Petitioner College Assurance Plan Philippines, Inc.
(CAP) is a duly registered domestic corporation with
the primary purpose of selling pre-need educational
plans. To guarantee the payment of benefits under its
educational plans, CAP set up a Trust Fund contributing
therein a certain percentage of the amount actually
collected from each planholder. The Trust Fund, with
the aid of trustee banks, is invested in assets and
securities with yields higher than the projected
increase in tuition fees. With the adoption of the policy
of deregulation of private educational institutions by
the Department of Education in 1993 and the
economic crisis and peso devaluation which started in
1997, CAP and its Trust Fund were adversely affected.
In 2000, Republic Act No. 8799 (Securities Regulation
Code) was passed. Pursuant thereto, the Securities and
Exchange Commission (SEC) promulgated the New
Rules on the Registration and Sale of Pre-Need Plans
under Section 16 of the Securities Regulation Code.
With the adoption of the Pre- Need Uniform Chart of
Accounts for the accounting and reporting of the
operations of the pre-need companies in the
Philippines and the new rules on the valuation of trust
funds invested in real property, CAP incurred a trust
fund deficiency of 3.179 billion as of December 31,
2001. In compliance with the directive of SEC to submit
a funding scheme to correct the deficiency, CAP,
among others, proposed to purchase MRT III Bonds and
assign the same to the Trust Fund. Hence, CAP
purchased MRT III Bonds with a present value then of
$14 million from Smart and FEMI, and assigned the
same to the Trust Fund. The purchase price was to be
paid by CAP in sixty
(60) monthly installments payable over five (5) years.

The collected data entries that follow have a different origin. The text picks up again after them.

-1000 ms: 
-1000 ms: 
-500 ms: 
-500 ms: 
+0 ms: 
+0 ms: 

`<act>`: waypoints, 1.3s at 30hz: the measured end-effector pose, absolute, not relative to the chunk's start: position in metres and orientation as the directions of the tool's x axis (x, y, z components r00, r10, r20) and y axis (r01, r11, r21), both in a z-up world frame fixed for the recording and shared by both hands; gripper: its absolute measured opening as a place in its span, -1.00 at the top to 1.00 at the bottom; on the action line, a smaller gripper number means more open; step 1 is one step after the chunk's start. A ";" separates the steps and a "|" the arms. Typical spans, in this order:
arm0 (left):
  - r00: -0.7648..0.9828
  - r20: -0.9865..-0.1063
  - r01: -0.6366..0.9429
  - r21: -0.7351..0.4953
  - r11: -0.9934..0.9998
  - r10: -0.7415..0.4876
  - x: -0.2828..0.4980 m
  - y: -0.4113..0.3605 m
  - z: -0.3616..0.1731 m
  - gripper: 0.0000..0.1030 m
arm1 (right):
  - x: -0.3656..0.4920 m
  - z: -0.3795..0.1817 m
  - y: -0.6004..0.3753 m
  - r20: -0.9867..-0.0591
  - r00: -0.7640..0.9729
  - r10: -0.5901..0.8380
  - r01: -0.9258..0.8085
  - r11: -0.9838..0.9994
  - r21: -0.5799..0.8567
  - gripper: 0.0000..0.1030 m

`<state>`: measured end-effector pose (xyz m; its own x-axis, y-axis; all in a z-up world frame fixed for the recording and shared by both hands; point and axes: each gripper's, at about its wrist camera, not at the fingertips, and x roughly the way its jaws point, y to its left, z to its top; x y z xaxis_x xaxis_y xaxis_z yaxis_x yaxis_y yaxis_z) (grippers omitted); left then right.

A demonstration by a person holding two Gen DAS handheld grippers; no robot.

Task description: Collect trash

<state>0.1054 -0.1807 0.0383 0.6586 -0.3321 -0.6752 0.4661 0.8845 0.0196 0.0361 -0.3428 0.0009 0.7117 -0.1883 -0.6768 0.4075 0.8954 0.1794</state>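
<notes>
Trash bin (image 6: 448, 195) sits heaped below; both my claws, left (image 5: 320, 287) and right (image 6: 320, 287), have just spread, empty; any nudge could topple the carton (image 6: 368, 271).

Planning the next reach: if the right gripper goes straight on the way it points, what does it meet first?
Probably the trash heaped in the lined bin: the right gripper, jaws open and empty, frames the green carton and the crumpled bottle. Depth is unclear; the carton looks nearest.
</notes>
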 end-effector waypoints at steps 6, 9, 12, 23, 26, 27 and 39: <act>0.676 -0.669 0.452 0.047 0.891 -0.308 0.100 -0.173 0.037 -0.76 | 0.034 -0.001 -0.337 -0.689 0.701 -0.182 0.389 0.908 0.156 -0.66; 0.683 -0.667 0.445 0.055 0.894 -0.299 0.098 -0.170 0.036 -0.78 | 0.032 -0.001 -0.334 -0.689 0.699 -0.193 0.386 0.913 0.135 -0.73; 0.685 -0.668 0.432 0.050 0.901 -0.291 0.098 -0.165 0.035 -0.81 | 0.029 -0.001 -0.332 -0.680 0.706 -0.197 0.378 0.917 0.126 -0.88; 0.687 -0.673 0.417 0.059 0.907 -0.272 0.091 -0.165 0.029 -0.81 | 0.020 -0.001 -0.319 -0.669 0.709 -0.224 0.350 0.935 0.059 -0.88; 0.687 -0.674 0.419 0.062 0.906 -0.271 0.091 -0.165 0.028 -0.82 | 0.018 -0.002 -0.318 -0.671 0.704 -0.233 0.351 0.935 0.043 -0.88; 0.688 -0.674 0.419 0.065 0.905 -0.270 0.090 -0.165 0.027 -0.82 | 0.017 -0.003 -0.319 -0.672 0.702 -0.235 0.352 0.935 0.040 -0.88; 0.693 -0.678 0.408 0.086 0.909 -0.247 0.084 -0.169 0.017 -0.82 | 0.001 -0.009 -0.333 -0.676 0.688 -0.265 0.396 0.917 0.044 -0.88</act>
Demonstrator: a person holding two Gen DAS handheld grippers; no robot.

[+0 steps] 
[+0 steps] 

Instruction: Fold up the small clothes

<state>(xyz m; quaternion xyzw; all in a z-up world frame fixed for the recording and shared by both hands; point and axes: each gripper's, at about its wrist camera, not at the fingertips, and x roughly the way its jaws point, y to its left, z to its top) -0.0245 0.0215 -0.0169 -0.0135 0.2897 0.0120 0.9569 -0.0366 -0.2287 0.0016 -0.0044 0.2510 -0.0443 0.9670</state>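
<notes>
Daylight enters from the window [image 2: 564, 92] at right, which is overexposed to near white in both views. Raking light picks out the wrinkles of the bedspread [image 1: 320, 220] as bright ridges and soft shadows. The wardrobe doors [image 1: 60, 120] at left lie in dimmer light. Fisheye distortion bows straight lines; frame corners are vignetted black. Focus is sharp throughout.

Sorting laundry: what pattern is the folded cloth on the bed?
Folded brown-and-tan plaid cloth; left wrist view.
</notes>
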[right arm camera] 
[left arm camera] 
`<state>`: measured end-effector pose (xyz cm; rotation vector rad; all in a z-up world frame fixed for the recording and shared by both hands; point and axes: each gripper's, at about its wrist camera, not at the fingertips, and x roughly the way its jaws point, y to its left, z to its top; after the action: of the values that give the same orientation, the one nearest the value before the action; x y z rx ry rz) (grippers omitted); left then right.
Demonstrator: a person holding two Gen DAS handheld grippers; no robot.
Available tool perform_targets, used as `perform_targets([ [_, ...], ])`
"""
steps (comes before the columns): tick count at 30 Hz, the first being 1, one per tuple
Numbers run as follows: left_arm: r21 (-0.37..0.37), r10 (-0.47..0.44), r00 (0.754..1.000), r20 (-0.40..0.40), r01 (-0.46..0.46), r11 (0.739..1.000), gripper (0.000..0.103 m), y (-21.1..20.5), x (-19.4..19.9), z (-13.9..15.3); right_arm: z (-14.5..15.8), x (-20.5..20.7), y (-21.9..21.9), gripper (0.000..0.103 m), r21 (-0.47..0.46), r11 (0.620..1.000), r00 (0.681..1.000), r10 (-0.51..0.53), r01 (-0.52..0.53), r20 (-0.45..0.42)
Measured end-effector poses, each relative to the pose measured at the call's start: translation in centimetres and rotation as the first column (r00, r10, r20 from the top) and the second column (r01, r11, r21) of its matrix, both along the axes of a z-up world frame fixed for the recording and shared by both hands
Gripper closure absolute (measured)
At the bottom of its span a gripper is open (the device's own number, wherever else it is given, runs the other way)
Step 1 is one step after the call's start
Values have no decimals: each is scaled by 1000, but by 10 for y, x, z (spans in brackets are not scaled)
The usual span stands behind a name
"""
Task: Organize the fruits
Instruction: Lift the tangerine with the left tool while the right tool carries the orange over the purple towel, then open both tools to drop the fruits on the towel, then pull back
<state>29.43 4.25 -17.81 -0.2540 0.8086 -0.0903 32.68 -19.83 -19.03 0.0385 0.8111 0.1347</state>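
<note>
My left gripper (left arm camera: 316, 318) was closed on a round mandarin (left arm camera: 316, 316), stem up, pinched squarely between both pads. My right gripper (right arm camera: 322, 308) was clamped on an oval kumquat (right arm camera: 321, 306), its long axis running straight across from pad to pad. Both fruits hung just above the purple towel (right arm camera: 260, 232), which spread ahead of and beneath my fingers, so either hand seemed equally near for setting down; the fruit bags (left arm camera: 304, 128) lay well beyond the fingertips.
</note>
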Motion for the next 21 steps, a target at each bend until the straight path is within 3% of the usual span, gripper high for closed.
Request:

This obligation was secured by a Deed of Chattel
Mortgage over 9,762,982 common shares of
Comprehensive Annuity Plans & Pension Corporation
owned by CAP. In 2003, after having paid
US$6,536,405.01 of the total purchase price, CAP was
ordered by the SEC Oversight Board to stop paying
SMART/FEMI due to its perceived inadequacy of CAP's
funds.
CAP later filed a Petition for Rehabilitation. A Stay
Order was issued by the court effectively staying and
suspending the enforcement of all claims against CAP.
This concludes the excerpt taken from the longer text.